Ahora bien, el hecho incontestable e incontestado de la participación general en cada especie de producto da por resultado convertir en comunes todas las producciones particulares, de tal manera que cada producto, al salir de las manos del productor, se encuentra ya como hipotecado en favor de la sociedad. El derecho del mismo productor a su producto se expresa por una fracción cuyo denominador es igual al número de individuos de que se compone la sociedad.

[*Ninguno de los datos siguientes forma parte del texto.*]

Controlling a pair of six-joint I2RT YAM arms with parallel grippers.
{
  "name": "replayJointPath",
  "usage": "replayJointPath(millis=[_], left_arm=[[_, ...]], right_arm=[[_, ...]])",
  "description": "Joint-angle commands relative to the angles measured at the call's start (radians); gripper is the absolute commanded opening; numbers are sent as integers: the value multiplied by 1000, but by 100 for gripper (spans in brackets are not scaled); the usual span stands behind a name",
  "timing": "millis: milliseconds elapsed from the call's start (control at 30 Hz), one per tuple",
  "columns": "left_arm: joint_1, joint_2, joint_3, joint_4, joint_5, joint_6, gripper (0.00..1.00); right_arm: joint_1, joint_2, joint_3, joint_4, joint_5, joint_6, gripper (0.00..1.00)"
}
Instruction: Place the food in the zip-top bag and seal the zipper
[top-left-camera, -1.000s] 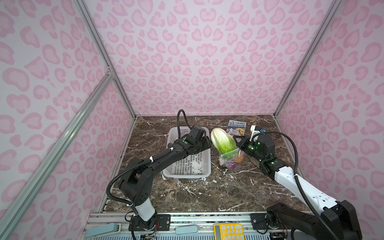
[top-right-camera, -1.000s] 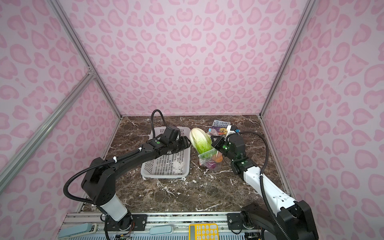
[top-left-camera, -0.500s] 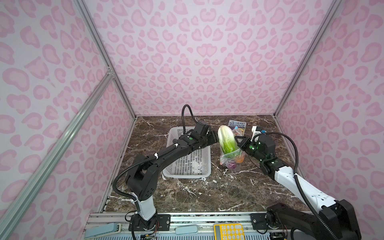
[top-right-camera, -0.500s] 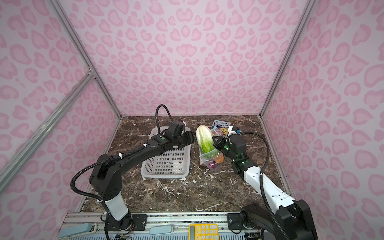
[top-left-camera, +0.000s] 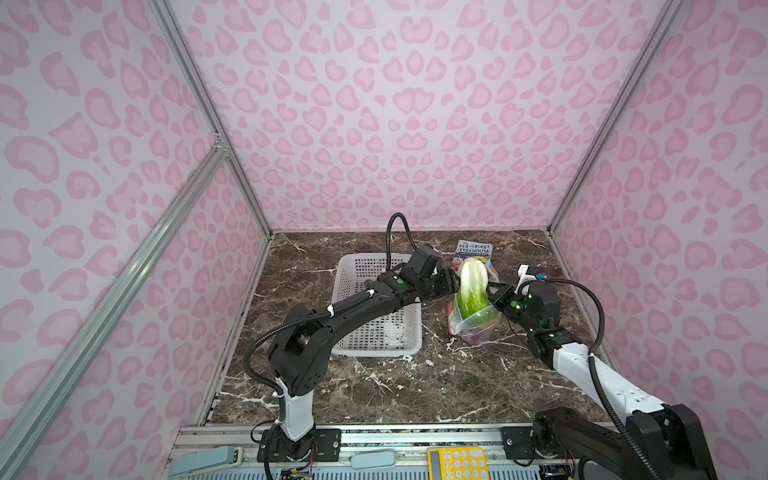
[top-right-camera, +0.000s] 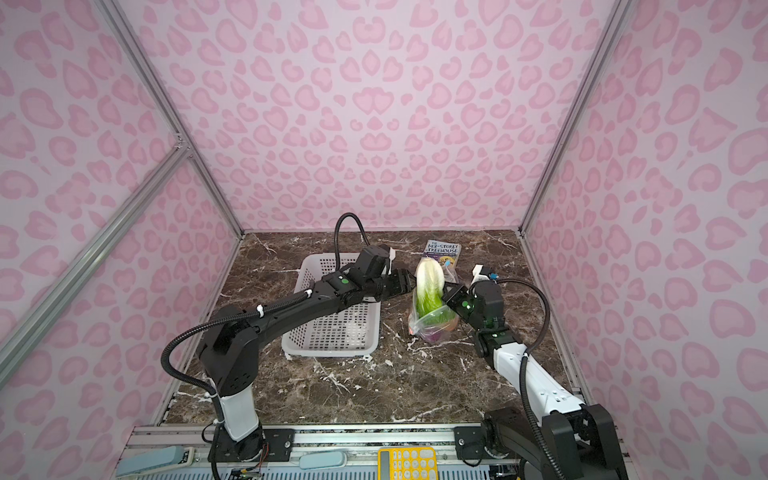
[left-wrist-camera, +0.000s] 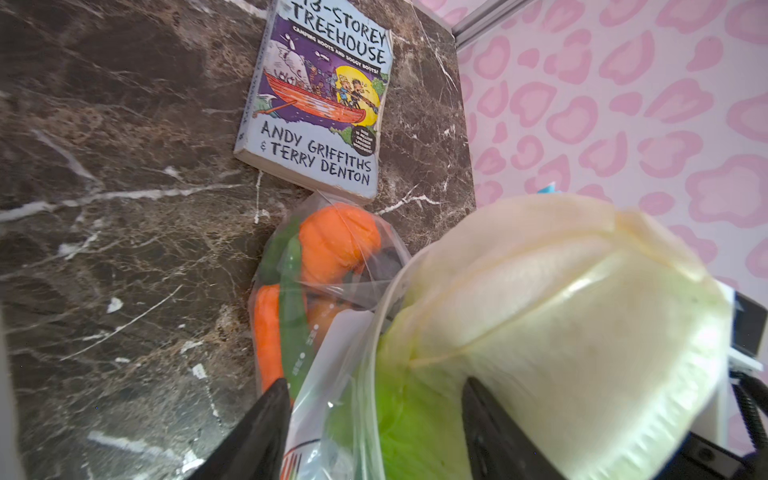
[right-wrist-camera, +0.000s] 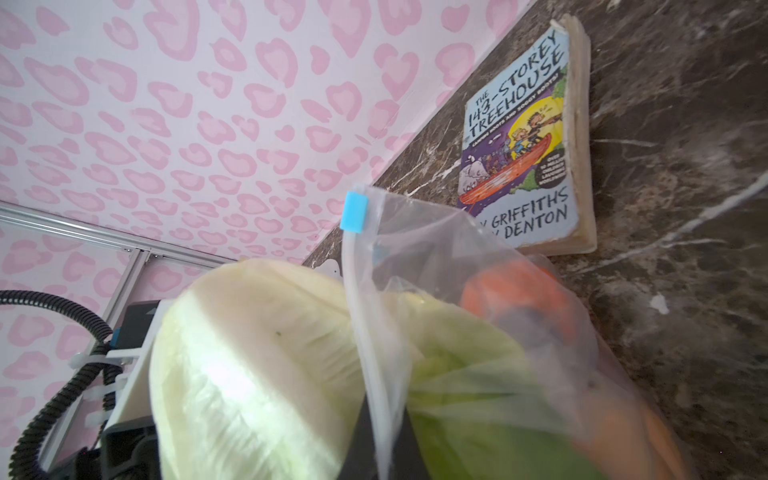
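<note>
The cabbage (top-left-camera: 471, 278), gripped by left pincer (left-wrist-camera: 374, 386), stands half inside bag (top-left-camera: 469, 329) pinched by right pincer (top-left-camera: 494, 296); toppling is risked on release.

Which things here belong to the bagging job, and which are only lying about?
Job: cabbage, half in the zip-top bag; pumpkin and carrot inside it; blue slider.
Lying about: white basket, book, yellow calculator.
</note>
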Motion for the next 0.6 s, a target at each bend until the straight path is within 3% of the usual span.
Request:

Cierto es que, en compensación, ese mismo productor tiene derecho a todos los demás productos fuera del suyo, de modo que la acción hipotecaria le corresponde contra todos, de la misma manera que corresponde a todos contra el suyo. Pero, ¿acaso no queda claro que esta reciprocidad de hipotecas, lejos de permitir la propiedad, destruye hasta la posesión? El trabajador no es ni siquiera poseedor de su producto; apenas lo ha terminado, la sociedad lo reclama (…)
El trabajador no es propietario ni tan solo del precio de su trabajo, sobre el cual no tiene libre disposición. No nos dejemos ofuscar por la idea de una falsa justicia: lo que se concede al trabajador a cambio de su producto no es la recompensa de un trabajo hecho sino la provisión y anticipo de un trabajo futuro. Consumimos antes de producir: el trabajador, al final del día, puede decir: He pagado mi gasto de ayer, mañana pagaré mi gasto de hoy. En cada momento de su vida, el individuo se anticipa a su cuenta corriente y muere sin haber podido saldarla: ¿cómo acumular riquezas? (...)
El trabajador es, en relación a la sociedad, un deudor que muere necesariamente insolvente: el propietario es un depositario infiel que niega el depósito confiado a su custodia y quiere cobrar los días, meses y años de su custodia.”
Ahora, a aplicar estos conceptos a la bolsa, a los mercados, a la prima de riesgo, al paro, a las vacaciones, a la hipoteca, a la solidaridad, a la justicia social… Ya se puede observar que caso hablamos de otro planeta. Y es mentira, porque detrás de todo están las mismas personas, idénticas ilusiones y similares desasosiegos. Entendidos, claro, de manera totalmente diferente.